ALEG
Weekly Report - Week 28, 10 November 2000
What I've done
- Spruced up the demonstration searching and retrieval web interface
so that it is basically functional. This generated lots of suggestions
and comments and more questions between Kerry, Annette, Marie-Louise and myself
especially related to what is displayed, how it is rendered and sort options.

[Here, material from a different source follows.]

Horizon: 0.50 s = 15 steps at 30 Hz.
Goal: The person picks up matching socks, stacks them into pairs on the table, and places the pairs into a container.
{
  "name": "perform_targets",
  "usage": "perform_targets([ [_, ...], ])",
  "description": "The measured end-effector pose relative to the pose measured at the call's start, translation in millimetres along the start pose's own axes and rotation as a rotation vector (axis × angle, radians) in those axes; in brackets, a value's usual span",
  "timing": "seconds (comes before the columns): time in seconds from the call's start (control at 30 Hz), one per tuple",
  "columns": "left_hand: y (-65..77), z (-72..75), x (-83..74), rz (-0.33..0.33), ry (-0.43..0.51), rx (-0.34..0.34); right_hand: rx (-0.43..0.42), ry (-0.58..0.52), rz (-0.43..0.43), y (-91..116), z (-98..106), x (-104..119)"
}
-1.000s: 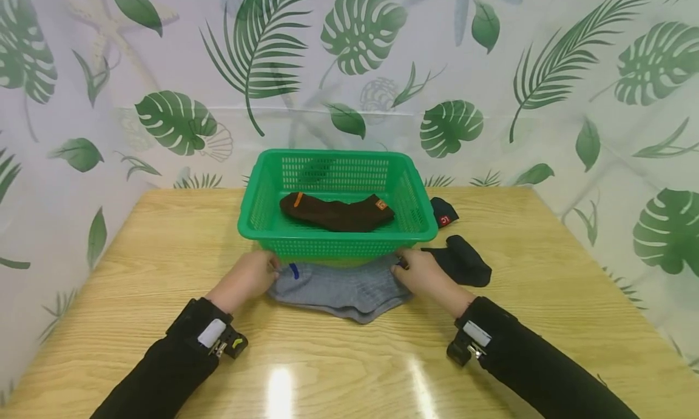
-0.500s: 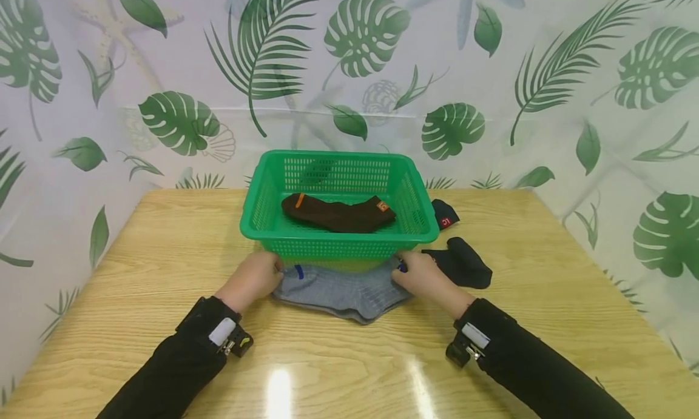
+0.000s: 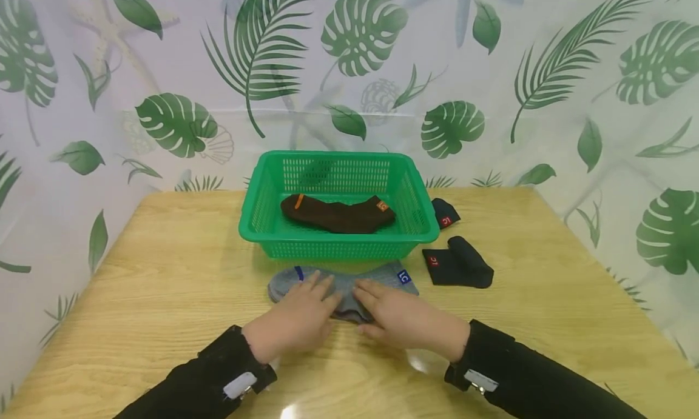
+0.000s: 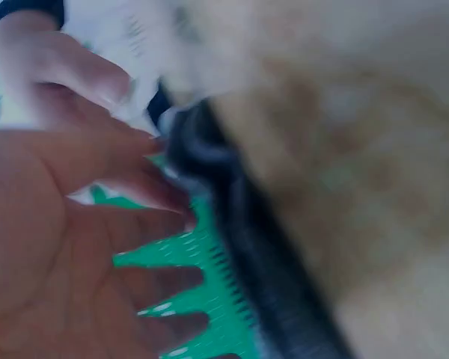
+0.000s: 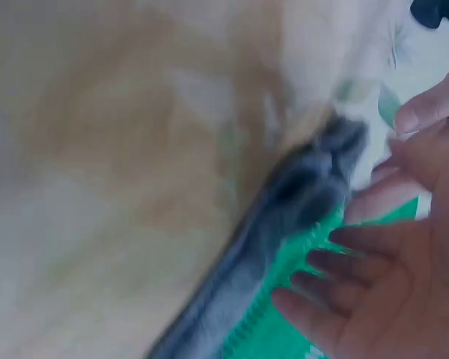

- The good thing about having something like this interface is that even though
it isn't slick it lets people enter queries and find things which are badly
wrong! Some of the things highlighted were poor performance on some queries
and issues with the scalability of server infrastructure, and it is these
things which I spent most of the week fiddling with; testing different
approaches and tuning the system.
On the query side, the most interesting results were to do with queries
involving the gender of the creator. Eg, works created in 1930 by men
on the subject of "greed" (one of Kerry's). Originally this took over a
minute to find the single work, because the database engine thought that
gender was as good a discriminator as the subject. So, it found all
men, found their creations, discarded those which weren't on the subject
of greed and from the rest, discarded those not written in 1930.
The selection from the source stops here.